Who chooses to stop? who chooses to drive by? Each has rationalizations for driving by. The domestic worries that if she gets caught up in this, the police might question her, find out she’s an illegal, throw her back across the border, and her family will starve. The surgeon fears that if he’s injured and his hands burned, hands that perform miraculous microsurgeries, the lives of thousands of future patients will be lost.”
The scenario continues, but you get the idea. How these two people act when under pressure will strip away the mask of characterization and then we can see their true characters.
The revelation of true character in contrast or contradiction to characterization is fundamental to all fine storytelling. Life teaches this grand principle: What seems is not what is. People are not what they appear to be.
If you write a character as a kindhearted mother, and by the end she is still a kindhearted mother with no secrets, no dreams, no hidden passions, it’s certainly a realistic character. Such people do exist in the real world. But they are boring, and we don’t want to read a whole book about them.
We need to see who our characters really are, and see a contrast between their characterization and their true character.
“Taking the principle further yet: The finest writing not only reveals true character, but arcs or changes that inner nature, for better or worse, over the course of the telling.”
It’s probably easiest to see character arcs in coming of age stories. We start out only seeing their characterization, and then slowly the layers are peeled back as the plot progresses, choices become more difficult, stakes get higher. By the end of the story we can see not only who they were at the beginning, but the person they have changed into by the end of the story.
Structure and Character Functions
“The function of STRUCTURE is to provide progressively building pressures that force characters into more and more difficult dilemmas where they must make more and more difficult risk-taking choices and actions, gradually revealing their true natures, even down to the unconscious self.
The function of CHARACTER is to bring the story the qualities of characterization necessary to convincingly act out choices.
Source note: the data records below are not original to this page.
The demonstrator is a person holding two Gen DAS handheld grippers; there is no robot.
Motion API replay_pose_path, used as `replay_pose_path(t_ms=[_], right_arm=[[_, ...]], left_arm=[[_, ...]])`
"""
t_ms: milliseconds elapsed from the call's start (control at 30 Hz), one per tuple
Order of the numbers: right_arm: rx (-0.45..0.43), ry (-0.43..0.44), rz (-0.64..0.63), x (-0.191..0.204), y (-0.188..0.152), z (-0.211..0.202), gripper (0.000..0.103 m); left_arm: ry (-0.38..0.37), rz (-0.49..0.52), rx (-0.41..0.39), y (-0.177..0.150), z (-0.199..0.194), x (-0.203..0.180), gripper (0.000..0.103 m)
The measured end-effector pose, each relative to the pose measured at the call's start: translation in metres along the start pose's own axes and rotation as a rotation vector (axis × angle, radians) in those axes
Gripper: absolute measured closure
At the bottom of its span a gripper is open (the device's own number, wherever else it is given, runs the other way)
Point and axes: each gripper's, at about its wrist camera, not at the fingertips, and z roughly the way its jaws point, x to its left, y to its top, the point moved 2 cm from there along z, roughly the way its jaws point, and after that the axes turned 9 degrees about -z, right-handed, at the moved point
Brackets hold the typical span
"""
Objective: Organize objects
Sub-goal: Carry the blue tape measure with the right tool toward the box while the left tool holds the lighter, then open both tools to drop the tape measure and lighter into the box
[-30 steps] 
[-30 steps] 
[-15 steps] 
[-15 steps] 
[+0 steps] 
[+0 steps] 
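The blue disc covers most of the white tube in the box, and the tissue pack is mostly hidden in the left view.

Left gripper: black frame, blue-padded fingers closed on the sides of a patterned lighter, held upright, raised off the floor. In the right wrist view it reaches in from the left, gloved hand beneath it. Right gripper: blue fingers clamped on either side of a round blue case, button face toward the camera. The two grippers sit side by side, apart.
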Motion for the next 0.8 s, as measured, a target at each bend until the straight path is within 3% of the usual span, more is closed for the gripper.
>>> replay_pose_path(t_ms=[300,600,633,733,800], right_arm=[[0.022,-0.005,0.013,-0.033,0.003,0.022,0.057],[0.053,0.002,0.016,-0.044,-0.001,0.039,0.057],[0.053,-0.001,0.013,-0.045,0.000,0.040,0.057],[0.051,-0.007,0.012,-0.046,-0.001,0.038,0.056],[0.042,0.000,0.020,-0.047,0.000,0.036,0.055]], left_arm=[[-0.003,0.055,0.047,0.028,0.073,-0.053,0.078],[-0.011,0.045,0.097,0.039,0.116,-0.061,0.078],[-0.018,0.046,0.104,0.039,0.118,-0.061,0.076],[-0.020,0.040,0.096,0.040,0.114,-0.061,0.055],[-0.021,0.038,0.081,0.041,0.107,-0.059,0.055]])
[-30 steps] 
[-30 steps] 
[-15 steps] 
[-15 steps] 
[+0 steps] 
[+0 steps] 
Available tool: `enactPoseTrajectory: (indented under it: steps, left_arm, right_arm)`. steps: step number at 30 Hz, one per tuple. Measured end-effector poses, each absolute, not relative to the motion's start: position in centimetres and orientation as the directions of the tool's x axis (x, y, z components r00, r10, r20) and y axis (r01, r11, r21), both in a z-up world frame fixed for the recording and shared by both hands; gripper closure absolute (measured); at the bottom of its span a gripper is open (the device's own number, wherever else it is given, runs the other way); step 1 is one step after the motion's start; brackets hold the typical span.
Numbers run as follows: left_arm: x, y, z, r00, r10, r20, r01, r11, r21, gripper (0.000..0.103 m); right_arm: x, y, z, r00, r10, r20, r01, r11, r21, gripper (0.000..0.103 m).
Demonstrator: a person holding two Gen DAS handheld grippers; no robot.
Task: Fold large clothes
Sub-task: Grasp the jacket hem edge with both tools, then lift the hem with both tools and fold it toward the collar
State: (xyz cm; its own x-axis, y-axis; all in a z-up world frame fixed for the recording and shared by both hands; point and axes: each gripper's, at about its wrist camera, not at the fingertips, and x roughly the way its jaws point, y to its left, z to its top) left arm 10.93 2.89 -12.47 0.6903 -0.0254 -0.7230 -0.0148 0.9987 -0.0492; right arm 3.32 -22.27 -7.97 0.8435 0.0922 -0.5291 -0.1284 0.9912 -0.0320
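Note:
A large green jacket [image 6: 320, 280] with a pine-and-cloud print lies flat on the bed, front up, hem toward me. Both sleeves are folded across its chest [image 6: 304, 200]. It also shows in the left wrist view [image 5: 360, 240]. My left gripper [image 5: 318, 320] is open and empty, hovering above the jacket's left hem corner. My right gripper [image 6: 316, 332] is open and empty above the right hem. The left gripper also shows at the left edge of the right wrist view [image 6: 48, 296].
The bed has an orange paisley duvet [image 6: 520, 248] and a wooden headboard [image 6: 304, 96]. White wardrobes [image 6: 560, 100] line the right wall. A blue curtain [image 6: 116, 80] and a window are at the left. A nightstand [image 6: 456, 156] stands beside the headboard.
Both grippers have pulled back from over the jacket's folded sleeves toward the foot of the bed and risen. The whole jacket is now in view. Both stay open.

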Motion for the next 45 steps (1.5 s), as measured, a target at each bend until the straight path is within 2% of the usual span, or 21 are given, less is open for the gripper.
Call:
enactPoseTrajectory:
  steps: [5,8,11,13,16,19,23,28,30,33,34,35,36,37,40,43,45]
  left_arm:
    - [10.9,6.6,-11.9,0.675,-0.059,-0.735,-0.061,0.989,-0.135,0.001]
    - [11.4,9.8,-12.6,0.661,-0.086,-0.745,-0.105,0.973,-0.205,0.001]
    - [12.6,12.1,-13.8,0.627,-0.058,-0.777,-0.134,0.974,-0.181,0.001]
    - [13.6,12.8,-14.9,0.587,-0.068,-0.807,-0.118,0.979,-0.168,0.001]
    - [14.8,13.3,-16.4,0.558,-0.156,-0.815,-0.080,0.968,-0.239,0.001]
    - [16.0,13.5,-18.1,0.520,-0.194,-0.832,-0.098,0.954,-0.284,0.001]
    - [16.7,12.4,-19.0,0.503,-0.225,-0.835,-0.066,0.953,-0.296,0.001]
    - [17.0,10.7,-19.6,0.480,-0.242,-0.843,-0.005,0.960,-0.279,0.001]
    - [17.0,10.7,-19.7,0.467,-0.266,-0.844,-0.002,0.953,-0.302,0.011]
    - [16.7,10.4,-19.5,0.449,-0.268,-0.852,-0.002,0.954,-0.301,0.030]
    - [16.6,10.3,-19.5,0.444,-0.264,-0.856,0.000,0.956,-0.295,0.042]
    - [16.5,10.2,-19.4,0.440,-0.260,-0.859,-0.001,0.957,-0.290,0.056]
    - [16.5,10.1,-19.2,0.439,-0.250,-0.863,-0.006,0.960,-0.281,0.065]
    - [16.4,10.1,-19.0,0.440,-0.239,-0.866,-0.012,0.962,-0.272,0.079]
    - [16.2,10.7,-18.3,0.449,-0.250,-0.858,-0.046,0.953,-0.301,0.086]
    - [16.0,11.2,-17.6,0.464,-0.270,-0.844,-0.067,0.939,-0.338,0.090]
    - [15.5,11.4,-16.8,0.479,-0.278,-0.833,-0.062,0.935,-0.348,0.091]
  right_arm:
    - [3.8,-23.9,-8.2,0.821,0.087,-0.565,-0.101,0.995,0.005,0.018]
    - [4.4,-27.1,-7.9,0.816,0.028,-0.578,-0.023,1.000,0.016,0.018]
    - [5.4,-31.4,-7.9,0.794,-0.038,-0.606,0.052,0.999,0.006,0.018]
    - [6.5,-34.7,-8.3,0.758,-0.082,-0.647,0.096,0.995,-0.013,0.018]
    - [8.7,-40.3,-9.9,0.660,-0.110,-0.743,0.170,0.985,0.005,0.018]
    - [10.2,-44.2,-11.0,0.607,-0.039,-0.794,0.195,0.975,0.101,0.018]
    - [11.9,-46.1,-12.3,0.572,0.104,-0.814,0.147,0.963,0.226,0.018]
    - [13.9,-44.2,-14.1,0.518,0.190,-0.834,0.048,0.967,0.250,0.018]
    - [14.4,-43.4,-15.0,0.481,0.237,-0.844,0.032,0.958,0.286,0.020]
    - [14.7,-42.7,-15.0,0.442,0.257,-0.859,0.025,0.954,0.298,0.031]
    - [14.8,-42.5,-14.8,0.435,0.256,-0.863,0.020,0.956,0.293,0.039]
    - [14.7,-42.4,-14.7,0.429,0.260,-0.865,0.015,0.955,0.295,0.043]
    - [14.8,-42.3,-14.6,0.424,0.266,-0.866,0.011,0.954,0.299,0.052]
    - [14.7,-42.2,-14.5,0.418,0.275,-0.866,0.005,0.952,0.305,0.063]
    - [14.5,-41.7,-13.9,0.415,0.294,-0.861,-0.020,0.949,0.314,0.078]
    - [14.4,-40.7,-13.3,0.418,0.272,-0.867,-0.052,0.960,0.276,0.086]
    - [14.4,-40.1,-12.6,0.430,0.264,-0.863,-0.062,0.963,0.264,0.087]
Put simply, a character must be credible: young enough or old enough, strong or weak, worldly or naive, educated or ignorant, generous or selfish, witty or dull, in the right proportions. Each must bring to the story the combination of qualities that allows an audience to believe that the character could and would do what he does.”
Structure and character are interlocked. If you change event design, you have also changed character; if you change deep character, you must reinvent the structure to express the character’s changed nature.
Structure and character seem almost symmetrical until the climax of the story. If the finale fails, the entire book will be for nothing.
“Story is metaphor for life and life is lived in time. Storytelling, therefore, is temporal art. And the first commandment of all temporal art is: Thou shalt save the best for last.”
Basically, McKee believes that the success of a story hinges on the success of its finale. And in order for the finale to be successful, we must believe that it is a choice that the character would make. Any aspect of the character that undermines or goes against their ultimate choice in the finale needs to be cut away or rethought.
So does this mean that you need to have the climax planned out before you start creating characters? No, not at all. Honestly, because structure and character are so interwoven, I think you have to have a character in mind before you can determine the climax. But if during the long path of writing your story you decide that the climax does not match the character, then you must change one or the other, and go back and change what you have already written accordingly.